Sin salida



Cuando volvió a Guayaquil supo que debía marcharse de Quito para siempre. No estaba dispuesto a soportar más muertes. Después del cortejo fúnebre de su madre, su recuerdo más nítido era de él de la mano de su padre agarrando la suya, mientras caminaba desde la avenida Diez de Agosto, por la calle Antonio Ante, hasta la calle Vargas. El olor del pan de la mañana. Él le abría paso a un mundo desconocido. Su salto a la adolescencia, a esa adolescencia que nunca entendió, llena de preguntas sin responder. A ese adolescente de Fedor Destoievski que le obligaron a leer cuando tenía seis años de edad. Lo leyó encerrado en un cuarto de paredes de adobe.
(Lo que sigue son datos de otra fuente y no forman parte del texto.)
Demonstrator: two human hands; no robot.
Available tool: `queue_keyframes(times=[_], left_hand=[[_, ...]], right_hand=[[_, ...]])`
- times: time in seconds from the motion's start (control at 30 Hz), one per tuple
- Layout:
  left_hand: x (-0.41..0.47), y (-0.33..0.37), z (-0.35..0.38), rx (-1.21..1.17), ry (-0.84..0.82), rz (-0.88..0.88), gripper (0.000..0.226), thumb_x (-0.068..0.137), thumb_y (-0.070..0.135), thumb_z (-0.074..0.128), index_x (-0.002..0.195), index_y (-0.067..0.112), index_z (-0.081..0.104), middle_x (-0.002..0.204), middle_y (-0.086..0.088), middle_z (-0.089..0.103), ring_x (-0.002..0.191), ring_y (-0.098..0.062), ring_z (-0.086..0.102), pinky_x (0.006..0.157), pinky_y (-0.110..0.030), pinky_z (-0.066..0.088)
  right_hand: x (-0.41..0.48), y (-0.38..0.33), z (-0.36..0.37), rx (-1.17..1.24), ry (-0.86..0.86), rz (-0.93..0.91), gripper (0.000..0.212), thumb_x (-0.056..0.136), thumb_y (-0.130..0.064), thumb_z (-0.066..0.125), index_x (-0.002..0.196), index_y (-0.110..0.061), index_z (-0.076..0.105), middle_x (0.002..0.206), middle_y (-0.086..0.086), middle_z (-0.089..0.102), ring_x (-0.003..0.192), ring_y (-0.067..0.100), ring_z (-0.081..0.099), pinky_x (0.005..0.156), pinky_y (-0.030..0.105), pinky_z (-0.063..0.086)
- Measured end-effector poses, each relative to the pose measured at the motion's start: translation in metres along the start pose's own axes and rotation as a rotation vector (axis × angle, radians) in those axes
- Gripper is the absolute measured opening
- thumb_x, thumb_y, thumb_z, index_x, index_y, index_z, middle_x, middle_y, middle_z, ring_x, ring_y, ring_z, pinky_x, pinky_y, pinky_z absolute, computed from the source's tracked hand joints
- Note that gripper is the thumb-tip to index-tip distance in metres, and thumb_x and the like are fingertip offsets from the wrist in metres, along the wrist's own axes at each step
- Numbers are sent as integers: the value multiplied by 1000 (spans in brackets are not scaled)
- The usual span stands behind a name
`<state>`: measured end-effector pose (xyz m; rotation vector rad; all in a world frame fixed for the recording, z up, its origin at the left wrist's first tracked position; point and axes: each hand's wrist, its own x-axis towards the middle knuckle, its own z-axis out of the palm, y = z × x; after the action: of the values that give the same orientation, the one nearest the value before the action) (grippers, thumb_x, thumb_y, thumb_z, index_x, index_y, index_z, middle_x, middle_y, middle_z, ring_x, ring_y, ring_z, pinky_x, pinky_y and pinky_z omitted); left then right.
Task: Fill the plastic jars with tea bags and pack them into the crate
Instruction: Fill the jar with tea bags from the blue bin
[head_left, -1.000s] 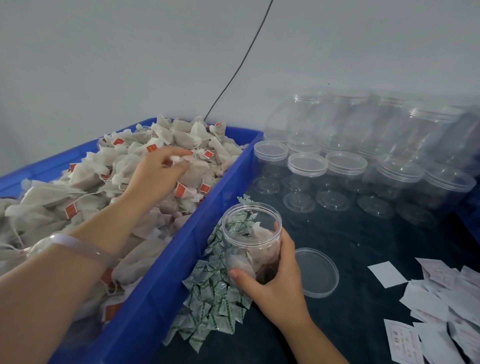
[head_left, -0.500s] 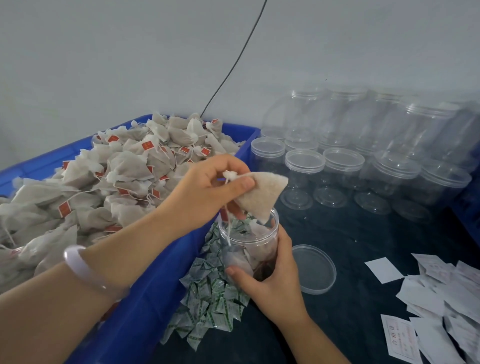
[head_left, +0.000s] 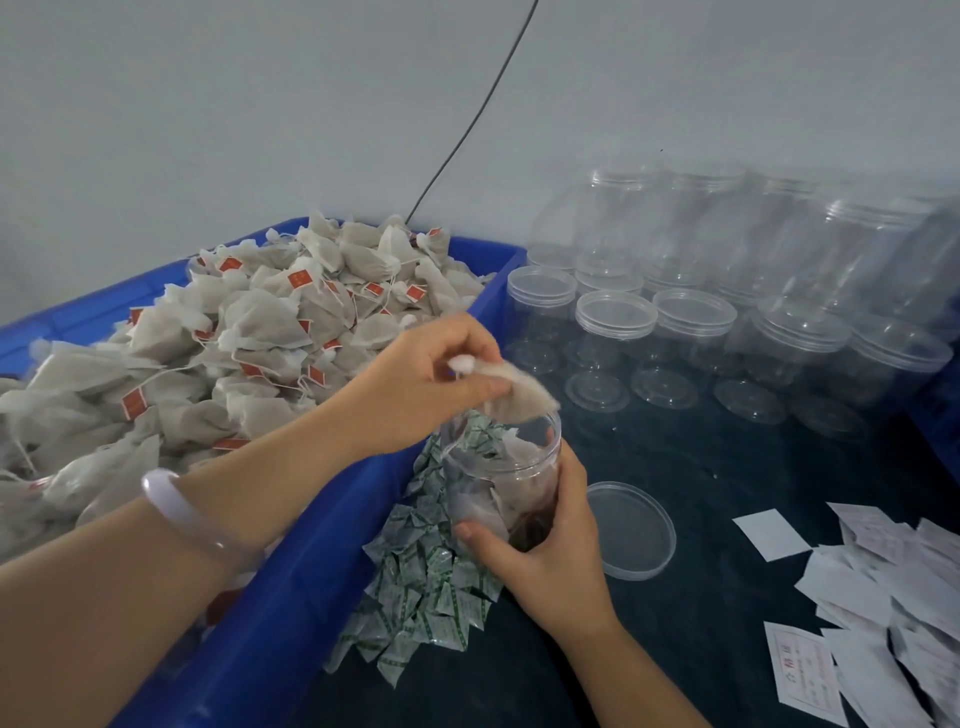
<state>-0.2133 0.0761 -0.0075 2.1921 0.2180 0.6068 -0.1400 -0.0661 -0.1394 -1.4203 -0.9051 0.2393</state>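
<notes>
A clear plastic jar (head_left: 511, 467) stands open on the dark table, a few tea bags inside it. My right hand (head_left: 545, 545) grips its lower side. My left hand (head_left: 431, 379) pinches a pale triangular tea bag (head_left: 519, 397) right over the jar's mouth, the bag's lower edge at the rim. On the left a blue crate (head_left: 291, 613) is heaped with tea bags (head_left: 249, 332) bearing red tags. The jar's loose lid (head_left: 631, 527) lies flat just right of my right hand.
Small green-and-white sachets (head_left: 426, 577) are piled between the crate wall and the jar. Several lidded empty jars (head_left: 691, 332) stand in rows at the back right, taller ones behind. White paper slips (head_left: 883, 597) are scattered at the right. A black cable (head_left: 467, 119) runs up the wall.
My left hand left the heap in the crate with one tea bag and carried it right, then lowered it to the jar's mouth. My right hand kept its hold on the jar.
</notes>
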Motion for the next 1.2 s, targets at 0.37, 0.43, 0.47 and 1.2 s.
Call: queue_keyframes(times=[0.37, 0.43, 0.47, 1.2], left_hand=[[6, -1, -37, 274, 266, -71, 25, 95, 15, 50, 94, 37, 64, 94, 24, 66, 89, 9, 59, 76, -13, 44], [11, -24, -59, 419, 337, -228, 26, 98, 13, 46, 110, 27, 64, 108, 12, 65, 94, -3, 58, 75, -19, 42], [11, -37, -68, 506, 294, -331, 28, 99, 12, 44, 119, 21, 62, 115, 4, 63, 98, -11, 57, 76, -22, 43], [8, -52, -84, 979, 383, -534, 20, 88, 23, 64, 97, 6, 60, 82, -8, 59, 74, -23, 56, 64, -34, 45]], right_hand=[[-1, -2, 0, -2, -8, -17, 98, 59, -41, 86, 140, -42, 33, 132, -24, 52, 124, 0, 51, 91, 7, 42], [-1, -3, 0, 2, -11, -20, 96, 59, -43, 86, 138, -47, 33, 131, -26, 52, 123, -1, 51, 91, 7, 42], [-1, -3, 0, 3, -10, -21, 96, 59, -44, 86, 138, -48, 33, 131, -26, 52, 123, -1, 51, 91, 7, 42], [-2, -3, -1, -3, -7, -23, 96, 57, -49, 86, 137, -51, 32, 131, -26, 52, 124, -1, 50, 91, 7, 42]])
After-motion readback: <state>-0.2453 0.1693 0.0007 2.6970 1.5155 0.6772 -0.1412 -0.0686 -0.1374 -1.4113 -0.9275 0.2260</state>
Los nombres se repetían, solo años después entendería la lógica de la literatura rusa sobre los nombres. Un nombre es cien nombres, cien personas es un mismo personaje con el don de la ubicuidad.
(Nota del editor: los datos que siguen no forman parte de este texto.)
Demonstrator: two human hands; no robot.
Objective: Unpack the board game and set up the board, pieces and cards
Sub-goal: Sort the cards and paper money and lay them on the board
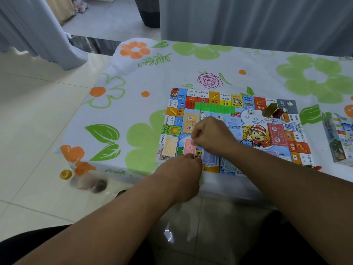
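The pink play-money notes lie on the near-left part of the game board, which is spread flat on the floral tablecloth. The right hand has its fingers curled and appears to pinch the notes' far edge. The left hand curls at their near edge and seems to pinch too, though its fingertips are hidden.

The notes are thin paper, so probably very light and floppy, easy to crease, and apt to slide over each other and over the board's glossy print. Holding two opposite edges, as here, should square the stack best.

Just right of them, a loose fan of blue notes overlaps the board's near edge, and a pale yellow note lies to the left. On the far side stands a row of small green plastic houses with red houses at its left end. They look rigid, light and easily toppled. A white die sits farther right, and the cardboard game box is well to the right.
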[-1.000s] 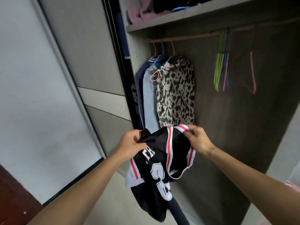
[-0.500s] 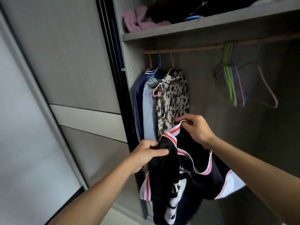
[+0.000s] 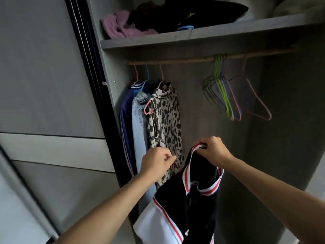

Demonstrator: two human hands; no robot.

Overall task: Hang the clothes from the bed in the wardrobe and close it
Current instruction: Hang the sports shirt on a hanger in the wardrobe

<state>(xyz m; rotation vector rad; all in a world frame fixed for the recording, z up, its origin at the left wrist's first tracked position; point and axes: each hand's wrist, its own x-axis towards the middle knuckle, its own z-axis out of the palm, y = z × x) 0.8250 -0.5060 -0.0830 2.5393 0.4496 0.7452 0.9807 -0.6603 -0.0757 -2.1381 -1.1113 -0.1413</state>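
Observation:
A black sports jersey (image 3: 175, 199) with red-and-white trim and white sleeves hangs low inside the open wardrobe. My right hand (image 3: 212, 150) pinches its striped neckband and holds it up. My left hand (image 3: 155, 163) is curled just left of the jersey, in front of a leopard-print garment (image 3: 165, 117); no cloth shows between its fingers. Above runs the wooden rail (image 3: 193, 59). A bunch of empty green, blue and pink wire hangers (image 3: 226, 101) hangs at its right part.
A navy jacket (image 3: 125, 124) and pale denim (image 3: 138, 124) hang left of the leopard garment. The shelf (image 3: 193, 36) above carries pink (image 3: 119, 27) and dark folded clothes. The grey sliding door (image 3: 49, 85) stands pushed to the left.
My view has tilted up and closer to the rail. My left hand has let go of the jersey's black body. The jersey now hangs from my right hand alone.

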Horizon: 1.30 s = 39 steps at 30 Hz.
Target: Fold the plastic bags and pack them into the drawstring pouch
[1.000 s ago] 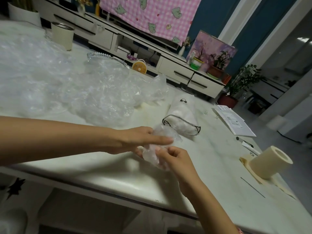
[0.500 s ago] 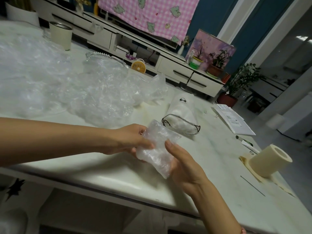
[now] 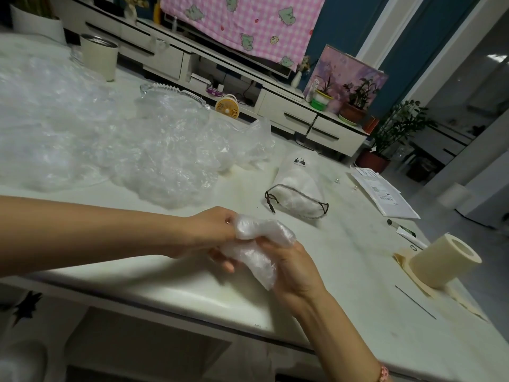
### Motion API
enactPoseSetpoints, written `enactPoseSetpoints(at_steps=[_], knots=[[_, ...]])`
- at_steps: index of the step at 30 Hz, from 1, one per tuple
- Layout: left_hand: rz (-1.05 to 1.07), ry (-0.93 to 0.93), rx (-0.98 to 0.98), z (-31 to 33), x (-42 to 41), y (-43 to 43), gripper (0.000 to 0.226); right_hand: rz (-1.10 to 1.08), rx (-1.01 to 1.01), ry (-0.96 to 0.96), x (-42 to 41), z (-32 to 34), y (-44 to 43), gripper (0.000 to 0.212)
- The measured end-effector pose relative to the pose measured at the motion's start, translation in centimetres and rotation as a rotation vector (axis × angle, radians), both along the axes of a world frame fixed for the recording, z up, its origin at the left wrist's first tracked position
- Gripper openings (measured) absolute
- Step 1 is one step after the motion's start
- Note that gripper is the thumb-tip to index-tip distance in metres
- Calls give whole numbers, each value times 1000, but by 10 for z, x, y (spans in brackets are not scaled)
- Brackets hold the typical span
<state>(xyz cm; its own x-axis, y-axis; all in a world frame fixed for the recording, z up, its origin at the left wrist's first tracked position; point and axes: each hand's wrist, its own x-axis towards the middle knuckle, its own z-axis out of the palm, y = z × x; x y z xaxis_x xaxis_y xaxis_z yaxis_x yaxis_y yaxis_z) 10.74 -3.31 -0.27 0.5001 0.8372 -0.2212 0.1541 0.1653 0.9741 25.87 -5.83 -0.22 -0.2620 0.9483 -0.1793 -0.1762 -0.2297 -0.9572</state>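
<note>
Gripping small crumpled plastic bag (image 3: 256, 245) w/ L hand (image 3: 212, 234) & R hand (image 3: 296, 268), fingers curled round it, over bench (image 3: 347, 257) near edge. 1 o'clock, beyond: drawstring pouch (image 3: 298, 188), lying part-filled. 10 o'clock, farther: loose bags heap (image 3: 165, 161).

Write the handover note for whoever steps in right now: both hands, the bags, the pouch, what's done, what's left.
Left hand: grips the half-folded bag from the left.
Right hand: grips the same bag from the right, above the table.
Pouch: on its side beyond the hands, mouth open, seemingly partly filled.
Loose bags: heaped on the table, far left.
Done: some bags packed, it seems.
Left: finish this fold, pack it, then the heap.
</note>
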Motion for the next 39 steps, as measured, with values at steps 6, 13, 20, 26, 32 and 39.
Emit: enactPoseSetpoints(at_steps=[6, 13, 20, 26, 32, 39], knots=[[49, 12, 8, -4, -1, -1, 14, 154, -13, -140, 12, 6, -1, 35], [9, 25, -60, -1, 7, -4, 18, 154, -45, -258, 25, 13, -3, 15], [250, -136, -299, 3, 15, 7, 27, -98, 134, -435, 21, 4, -4, 19], [82, 153, 72, -9, 21, 3, 55, -113, 293, -428, 13, 0, -9, 19], [344, 92, 192, -11, 17, 18, 34, 1, 246, -305, 23, -3, 0, 58], [310, 331, 486, 4, -3, 28, 31, -160, 371, -546, 45, 9, 4, 50]])
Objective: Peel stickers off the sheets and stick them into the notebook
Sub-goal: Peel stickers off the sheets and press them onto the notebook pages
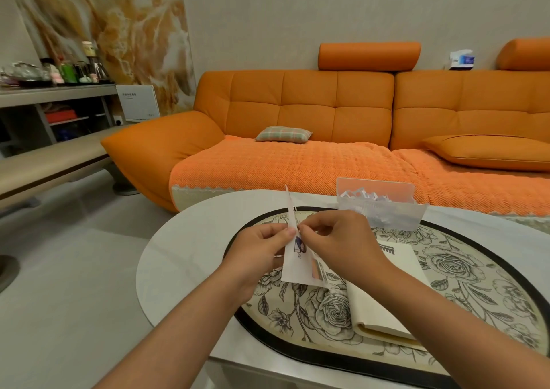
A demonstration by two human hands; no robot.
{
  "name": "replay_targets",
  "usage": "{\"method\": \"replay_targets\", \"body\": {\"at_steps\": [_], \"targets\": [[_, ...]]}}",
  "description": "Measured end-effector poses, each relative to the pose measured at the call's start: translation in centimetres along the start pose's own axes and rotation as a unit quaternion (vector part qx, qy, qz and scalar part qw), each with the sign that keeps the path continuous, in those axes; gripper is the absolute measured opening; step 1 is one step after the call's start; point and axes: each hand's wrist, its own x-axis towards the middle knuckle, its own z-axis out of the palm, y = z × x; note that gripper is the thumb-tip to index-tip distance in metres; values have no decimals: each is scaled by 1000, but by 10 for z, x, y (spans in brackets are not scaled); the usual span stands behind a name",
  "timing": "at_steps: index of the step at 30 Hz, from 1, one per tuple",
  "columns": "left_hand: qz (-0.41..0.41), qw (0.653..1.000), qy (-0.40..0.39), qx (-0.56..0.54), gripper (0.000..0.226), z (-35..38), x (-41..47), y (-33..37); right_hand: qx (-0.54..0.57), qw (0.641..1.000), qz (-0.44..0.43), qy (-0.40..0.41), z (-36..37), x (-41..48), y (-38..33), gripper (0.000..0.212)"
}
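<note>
My left hand [259, 251] holds a white sticker sheet [294, 272] upright above the table, thumb pressed on its left edge. A dark purple sticker [300, 244] shows near the sheet's middle. My right hand [336, 239] pinches at the sheet's upper edge with thumb and forefinger, right beside the left thumb. Whether a sticker is lifted between those fingertips I cannot tell. The open notebook [384, 308] with cream pages lies on the table under my right forearm, partly hidden by it.
A round white table [190, 257] carries a rose-patterned oval mat [476, 272]. A clear plastic box [381, 207] with white scraps stands at the far edge of the mat. An orange sofa [312, 138] fills the space behind. Grey floor lies to the left.
</note>
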Motion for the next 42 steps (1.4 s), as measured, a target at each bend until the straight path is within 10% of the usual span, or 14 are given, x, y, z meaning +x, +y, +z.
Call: {"method": "replay_targets", "body": {"at_steps": [9,22,28,42], "targets": [[-5,1000,-13,-18,17,-2,1,2,129,989,60,-36,-5,4,-4,8],[33,996,-3,83,15,-5,-2,6,-59,997,-32,-44,-5,1,-2,14],[46,995,5,94,15,-6,-3,9,44,993,35,-103,-8,7,-2,18],[44,994,24,98,13,-7,-1,6,76,995,50,-28,-1,6,-1,8]]}}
A su mente no llegó ningún recuerdo de alguien llevándolo a la escuela. Tal vez fue una de sus hermanas o su madre. No tenía claro eso en su mente. La suma de sus carácteres debía debía ser el carácter de ella. La que cuidaba de su esposo y sus hijos sin oportunidad de haber conocido a ninguna otra pareja en su vida; la que comenzó a vivir una vida glamourosa en la costura; la que estudiaba y era cortejada en las noches y llegó a necesitar la protección de su hermano mayor para evitar el acoso; la que buscaba una profesión en el mundo del maquillaje. No recordaba quién lo llevó a la escuela, solo el momento en el que cruzó un portón de metal y vio un pasillo de baldosas blancas y azules con un patio verde y un cerramiento imposible de traspasar a su edad. Desde su aula siempre miraba ese cerramiento. Solo recordaba el camino, de subidas y bajadas y subidas. El camino de la infancia.
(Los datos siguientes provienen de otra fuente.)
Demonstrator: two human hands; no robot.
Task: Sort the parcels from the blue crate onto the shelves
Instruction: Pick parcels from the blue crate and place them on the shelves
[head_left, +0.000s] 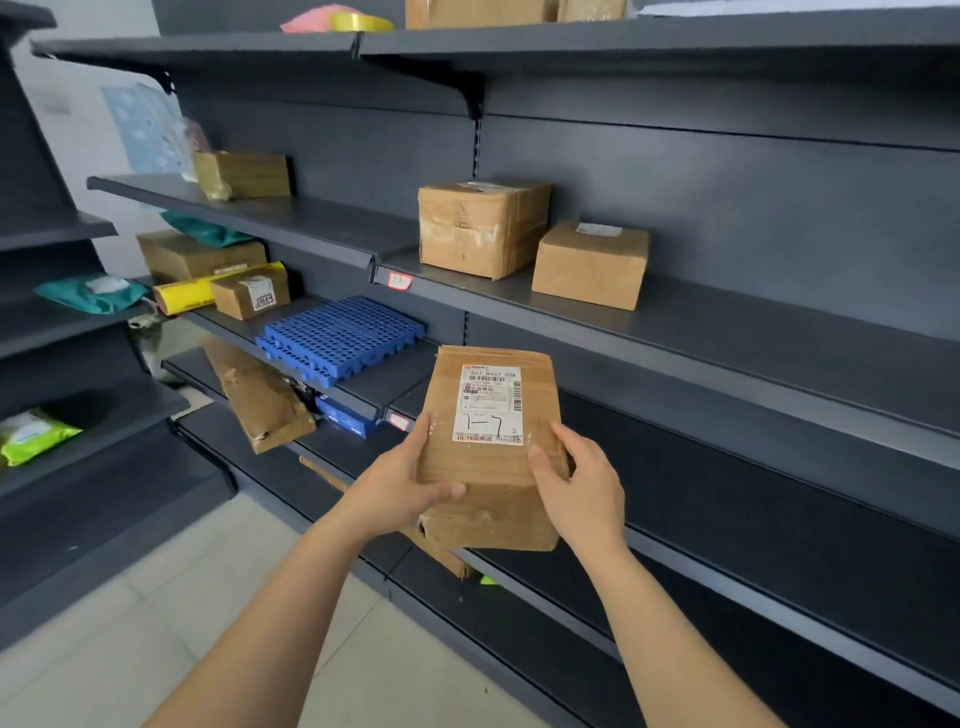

El camino de la calle Antonio Ante era recto, sin bajadas ni subidas. No bajaba al infierno ni subía al limbo. Permanecía en la tierra. Con un cable en tierra. El tiempo parecía infinito. Su padre solo miraba al frente. Nunca lo vio mirar atrás en todo el trayecto hasta llegar al edificio con una imponente escalinata de acceso, una construcción de estilo neoclásico, con un cuerpo central y cuatro grandes columnas dóricas para sostener un frontón. Un edificio de tres pisos con la fachada principal mirando hacia el oriente y dos pabellones, uno al sur, donde estaba la biblioteca, y otro al norte, rematados también por frontones. Con un  zócalo de piedra andesita.

El brillante estudiante de escuela pronto se convirtió en un mediocre estudiante de secundaria. Lo supo el día en que llamaron a su casa para informar que su padre había muerto sentado en el inodoro del baño, atacado por un paro cardíaco. Ese día debían llamar del colegio para avisar que casi nunca había asistido a clases y estaba a punto de ser expulsado.

-         ¿Y por qué te llamaron Juanito? -preguntó ella frente a un bandeja de cangrejos criollos y unas micheladas, ahí frente al Malecón, de cara a la ría que tantas veces contempló borracho mientras caminaba hasta llegar a la grada 441 del cerro Santa Ana para buscar un whisky y una humita.

-         Porque mi papa creía que iba a ser muy inteligente –dijo él. En cierta forma su llegada a la ciudad era también el inicio de su despedida a su vida de inocencia. Y de ella. Estaba en su Guayaquil.